A while back I wrote a post highlighting a rambling Andy Kaufman monologue from an episode of Taxi, and arguing that Kaufman hadn't rehearsed. The commenters, along with more viewings of some of Kaufman's own routines, convinced me I was wrong: that's just the way Kaufman liked to deliver his lines. But I was still wondering why Kaufman was doing his own thing in that particular episode, whereas in most of the episodes he delivered his lines in a more disciplined way. Well, I've figured it out; I incorrectly assumed that the episode was directed by the show's regular director, James Burrows, but it turns out Burrows was away that week and the episode was the work of one of Paramount's contract directors, Jeff Chambers. Apparently Burrows leaned on Kaufman to tone down his Foreign Man schtick and say the lines without all the halting and hesitating, while a guest director let him do what he wanted (or at least couldn't stop him, whereas Burrows could). Another minor TV-geek mystery solved, and one of the few cases where the identity of the director makes a tangible, clearly-visible difference in the tone of a sitcom.


Jorge Garrido said...

Hmm... I never thought sitcomm directors had that much control over creative decisions, like a movie director.

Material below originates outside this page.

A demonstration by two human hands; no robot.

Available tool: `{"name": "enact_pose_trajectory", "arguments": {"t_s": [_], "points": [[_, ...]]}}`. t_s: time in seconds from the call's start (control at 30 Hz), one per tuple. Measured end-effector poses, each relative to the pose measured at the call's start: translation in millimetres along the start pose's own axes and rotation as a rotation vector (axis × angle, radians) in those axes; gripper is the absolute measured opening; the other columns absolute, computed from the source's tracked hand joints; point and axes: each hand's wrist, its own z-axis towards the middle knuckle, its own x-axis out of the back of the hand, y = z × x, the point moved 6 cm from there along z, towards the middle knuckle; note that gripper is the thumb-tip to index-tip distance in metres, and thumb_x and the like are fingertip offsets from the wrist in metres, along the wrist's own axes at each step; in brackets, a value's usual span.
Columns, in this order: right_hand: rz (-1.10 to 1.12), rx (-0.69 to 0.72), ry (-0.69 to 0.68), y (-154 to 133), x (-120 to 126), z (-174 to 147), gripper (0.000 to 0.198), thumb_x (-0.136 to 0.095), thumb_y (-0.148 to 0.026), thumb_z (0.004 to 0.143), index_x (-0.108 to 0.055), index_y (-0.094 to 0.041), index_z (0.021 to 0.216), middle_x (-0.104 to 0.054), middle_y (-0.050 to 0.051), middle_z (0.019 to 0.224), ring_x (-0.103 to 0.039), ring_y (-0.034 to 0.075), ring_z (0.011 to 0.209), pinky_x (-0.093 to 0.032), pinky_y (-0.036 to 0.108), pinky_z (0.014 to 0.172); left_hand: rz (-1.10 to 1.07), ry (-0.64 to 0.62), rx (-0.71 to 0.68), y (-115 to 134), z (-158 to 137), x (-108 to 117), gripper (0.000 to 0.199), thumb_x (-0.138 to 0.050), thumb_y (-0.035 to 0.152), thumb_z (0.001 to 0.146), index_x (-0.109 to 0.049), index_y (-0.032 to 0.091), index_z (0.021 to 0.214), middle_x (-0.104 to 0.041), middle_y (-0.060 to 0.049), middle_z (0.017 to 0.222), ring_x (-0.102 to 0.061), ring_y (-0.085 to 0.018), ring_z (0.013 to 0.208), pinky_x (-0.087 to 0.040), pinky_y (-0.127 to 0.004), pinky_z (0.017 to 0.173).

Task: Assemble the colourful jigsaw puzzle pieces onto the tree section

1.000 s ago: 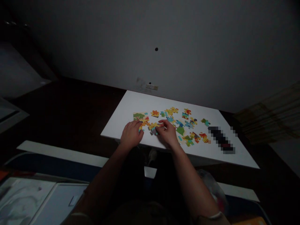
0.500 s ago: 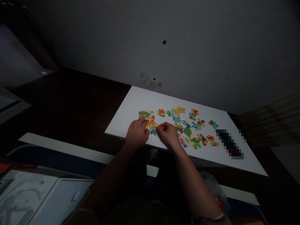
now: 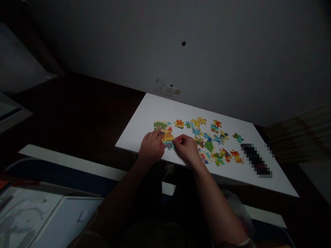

I saw an episode of Seinfeld directed by Jason Alexander. Intrigued, I looked up Seinfeld directors. There were three. Alexander directed one episode and two other guys did the rest. Unimpressive.

Then I reliazed I hadn't noticed any discernable difference in the show's tone.

Did the role of sitcom directors ever change? Or was it the same in the 90s as when Taxi was on the air

Tor Y. Harbin said...

Or perhaps the tone of "Seinfeld" wasn't meant to change. Unsurprising that a show about nothing would have a consistent tone.

Jaime J. Weinman said...

Jorge, directors of TV sitcoms don't usually put much of an individual stamp on the shows, but they do make a difference at the margins. That Taxi episode isn't particularly different from any other episode; it's just that some of the actors are doing things that they wouldn't have done if the regular director were there. So James Burrows stopped Andy Kaufman from doing some of his schtick (and when Burrows told Kaufman to do something, Kaufman would listen), whereas the guest director either let Kaufman have a little more freedom or couldn't control him the way the regular director could.

With Seinfeld, obviously a change in directors didn't impact the show like, say, the departure of Larry David. But it did make some difference at the margins; the first director, Tom Cherones, was more okay with Jerry's tendency to crack up and smile during other people's speeches, whereas his replacement tried to get Jerry to keep a straight face. Little things.